Soul Divided: James 1:8 on Israel-Palestine War

The Second Tread from “Deceptive Art Of War : Israel – Palestine (Poem)”:
is “spiritual division”
Everyone around me are conflicted and torn apart between loving and hating the deceptive art displaying two nations going to war for a piece of land, they religiously and historically adore.” The air hums with tension—not just out there, in the streets of Jerusalem or the rubble of Gaza, but here, among us. The people around me waver, their hearts swaying like reeds in a storm, torn between awe for the sacred land and horror at the bloodshed it breeds.
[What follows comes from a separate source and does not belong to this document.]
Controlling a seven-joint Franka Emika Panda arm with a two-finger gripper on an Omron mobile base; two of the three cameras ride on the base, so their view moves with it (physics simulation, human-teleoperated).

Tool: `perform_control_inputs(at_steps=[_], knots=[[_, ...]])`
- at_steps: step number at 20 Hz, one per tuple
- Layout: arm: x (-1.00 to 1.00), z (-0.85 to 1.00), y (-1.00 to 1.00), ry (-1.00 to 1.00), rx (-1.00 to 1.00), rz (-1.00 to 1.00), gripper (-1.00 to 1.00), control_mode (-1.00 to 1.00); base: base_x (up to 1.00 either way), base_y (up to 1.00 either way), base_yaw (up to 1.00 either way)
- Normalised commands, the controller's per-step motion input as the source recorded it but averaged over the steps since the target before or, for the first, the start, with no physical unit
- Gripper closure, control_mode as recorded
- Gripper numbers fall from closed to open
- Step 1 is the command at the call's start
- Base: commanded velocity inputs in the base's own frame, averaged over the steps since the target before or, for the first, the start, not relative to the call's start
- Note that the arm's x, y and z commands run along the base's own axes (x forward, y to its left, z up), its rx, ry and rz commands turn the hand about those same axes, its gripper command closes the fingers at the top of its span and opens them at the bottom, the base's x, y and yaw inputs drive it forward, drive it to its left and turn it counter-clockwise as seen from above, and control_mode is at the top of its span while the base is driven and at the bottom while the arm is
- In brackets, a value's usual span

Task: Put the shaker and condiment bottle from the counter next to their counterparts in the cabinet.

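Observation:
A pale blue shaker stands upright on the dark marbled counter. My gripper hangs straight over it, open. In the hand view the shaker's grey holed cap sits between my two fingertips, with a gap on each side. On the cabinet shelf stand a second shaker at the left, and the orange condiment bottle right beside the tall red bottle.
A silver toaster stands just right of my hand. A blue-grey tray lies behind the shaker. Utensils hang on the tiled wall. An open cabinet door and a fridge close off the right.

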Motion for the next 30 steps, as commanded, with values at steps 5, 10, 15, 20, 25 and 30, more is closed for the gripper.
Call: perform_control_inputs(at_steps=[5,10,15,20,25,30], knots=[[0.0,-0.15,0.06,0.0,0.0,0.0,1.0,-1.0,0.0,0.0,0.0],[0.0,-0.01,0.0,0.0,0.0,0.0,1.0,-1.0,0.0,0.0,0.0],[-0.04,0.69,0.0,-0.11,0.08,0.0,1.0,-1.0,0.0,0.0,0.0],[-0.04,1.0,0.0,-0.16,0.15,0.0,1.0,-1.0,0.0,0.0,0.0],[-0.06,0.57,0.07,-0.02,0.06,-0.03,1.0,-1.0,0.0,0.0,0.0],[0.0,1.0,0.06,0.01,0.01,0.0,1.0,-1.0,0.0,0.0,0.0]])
This deceptive art—the Israel-Palestine war splashed across our screens and souls—stirs a war within: a love for what’s holy, a hate for what’s cruel. We stand divided, not just by borders, but by the pull of reverence and rage.
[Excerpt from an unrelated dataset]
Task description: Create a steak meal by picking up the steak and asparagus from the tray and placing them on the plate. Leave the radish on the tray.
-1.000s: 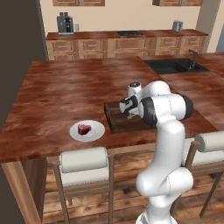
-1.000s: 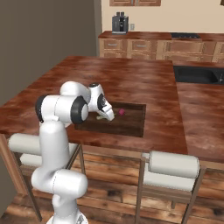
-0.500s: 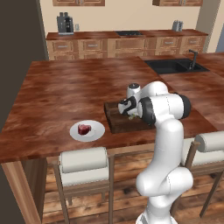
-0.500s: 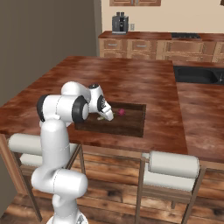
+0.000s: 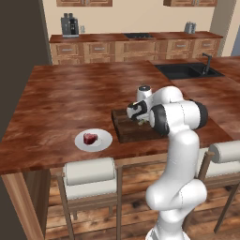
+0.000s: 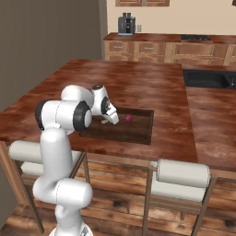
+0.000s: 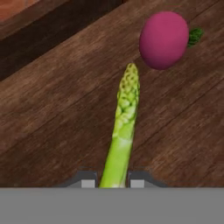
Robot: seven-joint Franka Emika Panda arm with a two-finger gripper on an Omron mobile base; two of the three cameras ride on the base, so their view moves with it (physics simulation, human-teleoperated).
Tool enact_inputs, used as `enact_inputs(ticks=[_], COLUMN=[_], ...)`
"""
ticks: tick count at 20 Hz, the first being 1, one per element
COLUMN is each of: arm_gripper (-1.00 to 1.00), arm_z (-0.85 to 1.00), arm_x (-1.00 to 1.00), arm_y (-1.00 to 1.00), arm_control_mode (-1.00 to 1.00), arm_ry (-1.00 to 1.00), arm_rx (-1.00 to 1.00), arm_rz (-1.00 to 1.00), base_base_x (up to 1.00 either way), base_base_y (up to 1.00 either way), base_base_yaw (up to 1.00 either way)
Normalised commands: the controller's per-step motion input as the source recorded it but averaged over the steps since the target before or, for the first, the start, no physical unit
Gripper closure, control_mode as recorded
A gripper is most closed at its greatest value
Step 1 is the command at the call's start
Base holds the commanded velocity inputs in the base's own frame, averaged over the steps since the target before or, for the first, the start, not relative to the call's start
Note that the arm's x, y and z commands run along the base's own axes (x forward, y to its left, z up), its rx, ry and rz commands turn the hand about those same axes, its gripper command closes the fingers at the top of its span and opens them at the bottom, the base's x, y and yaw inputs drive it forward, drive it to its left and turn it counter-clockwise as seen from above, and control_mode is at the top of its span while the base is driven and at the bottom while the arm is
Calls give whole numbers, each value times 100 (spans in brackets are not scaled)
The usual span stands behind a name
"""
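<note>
In my hand view the gripper pinches the asparagus, its base cut off. My arm bends low over the tray, hiding the fingertips.

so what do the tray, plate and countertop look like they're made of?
Tray: dark brown wood, matte, with grain lines running along its floor in the hand view.
Plate: plain white, smooth, probably ceramic or plastic; the render leaves that open.
Countertop: reddish wood with bold swirling grain and a slight sheen, likely varnished.
</note>
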Motion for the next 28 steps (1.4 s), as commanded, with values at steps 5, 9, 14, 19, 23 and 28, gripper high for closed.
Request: enact_inputs(ticks=[5,9,14,19,23,28], arm_gripper=[100,100,100,100,100,100], arm_z=[51,44,20,1,0,-1], arm_x=[-38,-36,-38,-40,-38,-5], arm_y=[39,73,92,82,73,41], arm_control_mode=[-100,-100,-100,-100,-100,-100], arm_ry=[-1,0,1,3,4,9], arm_rx=[0,0,0,0,-2,-5], arm_rz=[6,12,16,16,15,11], base_base_x=[0,0,0,0,0,0], base_base_y=[0,0,0,0,0,0], base_base_yaw=[0,0,0,0,0,0])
The land at the heart of this conflict isn’t mere dirt; it’s a pulse, a living relic cherished by both Israel and Palestine. It throbs with religious weight—where Abraham walked, where temples rose and fell—and historical scars, battles etched into its stones across millennia. They adore it, fight for it, die for it, and we, the onlookers, feel the echo of that devotion. Yet it divides—nations, families, even our own minds. The deceptive art of this war paints a picture so vivid we can’t look away: two peoples locked in a struggle, their love for the land twisting into hate for each other. It’s a masterpiece that dazzles us into conflict, not clarity.
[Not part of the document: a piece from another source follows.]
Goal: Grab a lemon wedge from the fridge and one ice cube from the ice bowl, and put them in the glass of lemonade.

Scripture pierces this tumult with stark truth: “A double-minded man is unstable in all his ways” (James 1:8). James, the brother of Jesus, didn’t mince words—our wavering splits us, leaves us unsteady. The Israel-Palestine war mirrors this instability in us all. We’re double-minded—revering the holiness of the land one moment, recoiling from its bloodshed the next. James 1:8 isn’t just a diagnosis; it’s a warning: caught between love and hate, we’re unable to stand firm, unable to see past the exhibit’s gilded frame. The deceptive art thrives on this split, feeding our indecision until we’re as torn as the land itself.
Kierkegaard, the philosopher of anguish, would recognize this trembling. He wrote of the soul’s dread before choice, the weight of standing at a crossroads with no easy path. In the Israel-Palestine war, that dread is ours—do we honor the sacred history, the promises tied to this soil, or do we curse the cruelty that stains it red? The deceptive art offers no answers, only a canvas that shifts with every glance: beauty in the faith it inspires, barbarity in the lives it claims. Our souls tremble before such duality, unstable as James foretold, because the exhibit demands we feel both, yet resolve neither.
This war within isn’t abstract—it’s personal. I see it in the eyes of friends, hear it in the debates that fracture quiet rooms. One voice praises the resilience of a people defending their roots; another mourns the children buried under those same roots. The Israel-Palestine war doesn’t just divide nations—it divides us, pulling us into its deceptive art until we’re part of the display. James 1:8 rings true: we’re unstable, not because we lack conviction, but because we hold too many at once—love for the sacred, hate for the suffering, and no way to reconcile them.
The deceptive art of this conflict keeps us trapped in that instability. It’s painted to provoke, to split us between reverence and revulsion, ensuring we never step back to question the frame itself. Kierkegaard’s anguish isn’t just our burden—it’s our mirror, reflecting a soul caught in the push and pull of a land too holy to abandon, too broken to heal. James 1:8 doesn’t offer escape, but clarity: our double-mindedness is the war’s triumph, not ours.
So I ask: Are you torn by this painted conflict too? Does the Israel-Palestine war stir the same war within you—love for its sanctity, hate for its chaos? The deceptive art holds us in its grip, unstable and wavering, until we choose to see beyond it. What pulls at your soul when you face this canvas?